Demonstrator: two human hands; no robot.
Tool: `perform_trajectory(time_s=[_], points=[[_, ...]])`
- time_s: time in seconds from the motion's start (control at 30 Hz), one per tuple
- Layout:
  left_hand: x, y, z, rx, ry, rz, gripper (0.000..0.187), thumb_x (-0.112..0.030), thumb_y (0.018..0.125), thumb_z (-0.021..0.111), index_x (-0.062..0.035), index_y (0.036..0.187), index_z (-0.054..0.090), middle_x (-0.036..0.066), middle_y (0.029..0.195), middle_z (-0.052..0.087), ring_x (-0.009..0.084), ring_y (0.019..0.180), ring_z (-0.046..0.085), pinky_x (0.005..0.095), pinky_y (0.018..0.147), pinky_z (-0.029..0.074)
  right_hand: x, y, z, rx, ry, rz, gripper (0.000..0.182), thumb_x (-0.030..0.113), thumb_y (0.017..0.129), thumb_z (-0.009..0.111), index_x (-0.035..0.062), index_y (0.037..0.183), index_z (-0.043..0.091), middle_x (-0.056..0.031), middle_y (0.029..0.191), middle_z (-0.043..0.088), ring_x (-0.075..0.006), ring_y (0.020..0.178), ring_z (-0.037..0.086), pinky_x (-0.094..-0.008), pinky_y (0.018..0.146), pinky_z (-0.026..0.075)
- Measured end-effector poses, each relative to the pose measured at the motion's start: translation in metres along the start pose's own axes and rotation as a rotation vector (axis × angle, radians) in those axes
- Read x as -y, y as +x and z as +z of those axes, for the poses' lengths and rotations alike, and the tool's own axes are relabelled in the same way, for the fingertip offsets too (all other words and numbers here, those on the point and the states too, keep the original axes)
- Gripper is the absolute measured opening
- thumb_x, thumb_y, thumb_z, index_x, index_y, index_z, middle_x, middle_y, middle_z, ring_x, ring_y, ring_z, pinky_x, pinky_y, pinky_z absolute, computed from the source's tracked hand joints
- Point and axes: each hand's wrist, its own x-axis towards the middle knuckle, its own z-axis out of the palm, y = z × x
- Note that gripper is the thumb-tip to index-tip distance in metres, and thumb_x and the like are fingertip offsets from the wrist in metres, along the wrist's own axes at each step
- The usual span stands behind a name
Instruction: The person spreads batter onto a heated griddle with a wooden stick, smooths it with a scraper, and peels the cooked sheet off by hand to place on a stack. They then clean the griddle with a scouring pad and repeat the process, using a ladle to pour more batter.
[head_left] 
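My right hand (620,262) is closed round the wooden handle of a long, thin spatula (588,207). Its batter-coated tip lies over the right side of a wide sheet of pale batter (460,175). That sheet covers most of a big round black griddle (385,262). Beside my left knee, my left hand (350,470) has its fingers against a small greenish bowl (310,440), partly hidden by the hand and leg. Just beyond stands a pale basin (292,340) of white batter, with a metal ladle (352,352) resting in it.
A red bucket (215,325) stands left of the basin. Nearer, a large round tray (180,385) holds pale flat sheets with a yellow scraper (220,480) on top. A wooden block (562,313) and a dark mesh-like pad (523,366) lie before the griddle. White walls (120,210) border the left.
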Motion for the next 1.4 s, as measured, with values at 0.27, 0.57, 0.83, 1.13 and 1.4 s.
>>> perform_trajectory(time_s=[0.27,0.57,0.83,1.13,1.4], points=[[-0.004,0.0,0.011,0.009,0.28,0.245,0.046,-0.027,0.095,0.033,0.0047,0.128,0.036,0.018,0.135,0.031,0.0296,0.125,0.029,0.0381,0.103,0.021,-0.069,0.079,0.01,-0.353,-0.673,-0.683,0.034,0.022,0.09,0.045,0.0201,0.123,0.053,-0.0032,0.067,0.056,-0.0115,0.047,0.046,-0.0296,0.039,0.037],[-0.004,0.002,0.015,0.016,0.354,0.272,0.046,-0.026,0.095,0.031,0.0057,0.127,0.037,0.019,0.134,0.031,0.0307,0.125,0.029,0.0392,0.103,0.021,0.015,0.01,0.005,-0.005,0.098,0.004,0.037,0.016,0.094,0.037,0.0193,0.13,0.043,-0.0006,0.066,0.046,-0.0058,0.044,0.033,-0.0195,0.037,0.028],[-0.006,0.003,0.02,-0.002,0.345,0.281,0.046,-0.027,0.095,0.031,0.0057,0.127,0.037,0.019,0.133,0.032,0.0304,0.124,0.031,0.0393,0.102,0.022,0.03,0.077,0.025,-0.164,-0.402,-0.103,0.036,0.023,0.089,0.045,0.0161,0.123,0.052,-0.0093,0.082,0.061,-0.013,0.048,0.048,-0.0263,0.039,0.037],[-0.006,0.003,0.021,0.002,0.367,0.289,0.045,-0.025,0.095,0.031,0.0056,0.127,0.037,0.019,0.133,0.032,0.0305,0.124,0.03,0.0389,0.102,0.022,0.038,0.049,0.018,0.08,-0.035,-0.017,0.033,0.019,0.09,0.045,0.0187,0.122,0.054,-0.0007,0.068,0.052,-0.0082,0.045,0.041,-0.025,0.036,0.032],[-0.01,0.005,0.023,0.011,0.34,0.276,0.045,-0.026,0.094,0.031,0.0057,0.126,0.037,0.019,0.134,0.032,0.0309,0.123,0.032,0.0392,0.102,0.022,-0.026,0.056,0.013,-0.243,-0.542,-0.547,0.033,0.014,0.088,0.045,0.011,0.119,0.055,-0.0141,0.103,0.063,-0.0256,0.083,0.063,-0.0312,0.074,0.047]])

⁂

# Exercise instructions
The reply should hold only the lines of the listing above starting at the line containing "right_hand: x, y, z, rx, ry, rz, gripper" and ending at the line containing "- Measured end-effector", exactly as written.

# Result of this exercise
  right_hand: x, y, z, rx, ry, rz, gripper (0.000..0.182), thumb_x (-0.030..0.113), thumb_y (0.017..0.129), thumb_z (-0.009..0.111), index_x (-0.035..0.062), index_y (0.037..0.183), index_z (-0.043..0.091), middle_x (-0.056..0.031), middle_y (0.029..0.191), middle_z (-0.043..0.088), ring_x (-0.075..0.006), ring_y (0.020..0.178), ring_z (-0.037..0.086), pinky_x (-0.094..-0.008), pinky_y (0.018..0.146), pinky_z (-0.026..0.075)
- Measured end-effector poses, each relative to the pose measured at the motion's start: translation in metres along the start pose's own axes and rotation as a rotation vector (axis × angle, radians) in those axes

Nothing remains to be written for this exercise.